#### Data section ####

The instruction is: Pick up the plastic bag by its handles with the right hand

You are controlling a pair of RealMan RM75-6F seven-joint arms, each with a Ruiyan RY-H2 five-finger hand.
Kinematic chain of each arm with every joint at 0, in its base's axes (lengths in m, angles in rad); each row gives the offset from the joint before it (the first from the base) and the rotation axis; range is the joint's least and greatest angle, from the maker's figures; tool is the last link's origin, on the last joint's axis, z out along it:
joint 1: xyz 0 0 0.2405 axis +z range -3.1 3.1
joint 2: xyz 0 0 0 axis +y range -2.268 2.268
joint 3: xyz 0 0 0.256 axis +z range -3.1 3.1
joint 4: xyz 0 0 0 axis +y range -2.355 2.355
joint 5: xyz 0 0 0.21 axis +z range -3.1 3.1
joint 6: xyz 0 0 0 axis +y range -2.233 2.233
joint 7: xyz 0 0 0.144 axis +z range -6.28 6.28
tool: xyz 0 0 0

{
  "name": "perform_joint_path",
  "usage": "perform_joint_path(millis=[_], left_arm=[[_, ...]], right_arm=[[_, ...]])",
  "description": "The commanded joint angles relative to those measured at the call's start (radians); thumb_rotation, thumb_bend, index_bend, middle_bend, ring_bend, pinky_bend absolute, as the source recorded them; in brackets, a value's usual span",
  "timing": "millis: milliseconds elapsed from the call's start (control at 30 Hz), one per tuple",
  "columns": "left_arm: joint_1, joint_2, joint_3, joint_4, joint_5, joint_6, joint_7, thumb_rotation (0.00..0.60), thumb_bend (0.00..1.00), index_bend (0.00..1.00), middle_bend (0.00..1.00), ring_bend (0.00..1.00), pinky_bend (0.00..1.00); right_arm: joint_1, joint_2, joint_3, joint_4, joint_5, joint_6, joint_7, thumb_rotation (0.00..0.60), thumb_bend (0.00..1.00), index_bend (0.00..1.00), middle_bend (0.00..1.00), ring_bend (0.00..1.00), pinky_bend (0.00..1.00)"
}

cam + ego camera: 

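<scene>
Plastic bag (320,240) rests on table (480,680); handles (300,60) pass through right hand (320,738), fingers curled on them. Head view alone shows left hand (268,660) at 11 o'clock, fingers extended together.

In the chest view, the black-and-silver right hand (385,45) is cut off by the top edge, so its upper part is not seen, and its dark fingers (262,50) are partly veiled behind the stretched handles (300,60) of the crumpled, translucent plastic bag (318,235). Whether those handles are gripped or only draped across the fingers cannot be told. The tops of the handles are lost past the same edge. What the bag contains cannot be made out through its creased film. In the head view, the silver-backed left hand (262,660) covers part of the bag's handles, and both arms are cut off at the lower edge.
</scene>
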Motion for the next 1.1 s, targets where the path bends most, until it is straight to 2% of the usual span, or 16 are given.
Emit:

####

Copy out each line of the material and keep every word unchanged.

Solution for this exercise >>
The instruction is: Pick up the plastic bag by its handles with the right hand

You are controlling a pair of RealMan RM75-6F seven-joint arms, each with a Ruiyan RY-H2 five-finger hand.
Kinematic chain of each arm with every joint at 0, in its base's axes (lengths in m, angles in rad); each row gives the offset from the joint before it (the first from the base) and the rotation axis; range is the joint's least and greatest angle, from the maker's figures; tool is the last link's origin, on the last joint's axis, z out along it:
joint 1: xyz 0 0 0.2405 axis +z range -3.1 3.1
joint 2: xyz 0 0 0 axis +y range -2.268 2.268
joint 3: xyz 0 0 0.256 axis +z range -3.1 3.1
joint 4: xyz 0 0 0 axis +y range -2.355 2.355
joint 5: xyz 0 0 0.21 axis +z range -3.1 3.1
joint 6: xyz 0 0 0 axis +y range -2.233 2.233
joint 7: xyz 0 0 0.144 axis +z range -6.28 6.28
tool: xyz 0 0 0

{
  "name": "perform_joint_path",
  "usage": "perform_joint_path(millis=[_], left_arm=[[_, ...]], right_arm=[[_, ...]])",
  "description": "The commanded joint angles relative to those measured at the call's start (radians); thumb_rotation, thumb_bend, index_bend, middle_bend, ring_bend, pinky_bend absolute, as the source recorded them; in brackets, a value's usual span",
  "timing": "millis: milliseconds elapsed from the call's start (control at 30 Hz), one per tuple",
  "columns": "left_arm: joint_1, joint_2, joint_3, joint_4, joint_5, joint_6, joint_7, thumb_rotation (0.00..0.60), thumb_bend (0.00..1.00), index_bend (0.00..1.00), middle_bend (0.00..1.00), ring_bend (0.00..1.00), pinky_bend (0.00..1.00); right_arm: joint_1, joint_2, joint_3, joint_4, joint_5, joint_6, joint_7, thumb_rotation (0.00..0.60), thumb_bend (0.00..1.00), index_bend (0.00..1.00), middle_bend (0.00..1.00), ring_bend (0.00..1.00), pinky_bend (0.00..1.00)"
}

cam + ego camera: 

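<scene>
Plastic bag (320,240) rests on table (480,680); handles (300,60) pass through right hand (320,738), fingers curled on them. Head view alone shows left hand (268,660) at 11 o'clock, fingers extended together.

In the chest view, the black-and-silver right hand (385,45) is cut off by the top edge, so its upper part is not seen, and its dark fingers (262,50) are partly veiled behind the stretched handles (300,60) of the crumpled, translucent plastic bag (318,235). Whether those handles are gripped or only draped across the fingers cannot be told. The tops of the handles are lost past the same edge. What the bag contains cannot be made out through its creased film. In the head view, the silver-backed left hand (262,660) covers part of the bag's handles, and both arms are cut off at the lower edge.
</scene>
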Motion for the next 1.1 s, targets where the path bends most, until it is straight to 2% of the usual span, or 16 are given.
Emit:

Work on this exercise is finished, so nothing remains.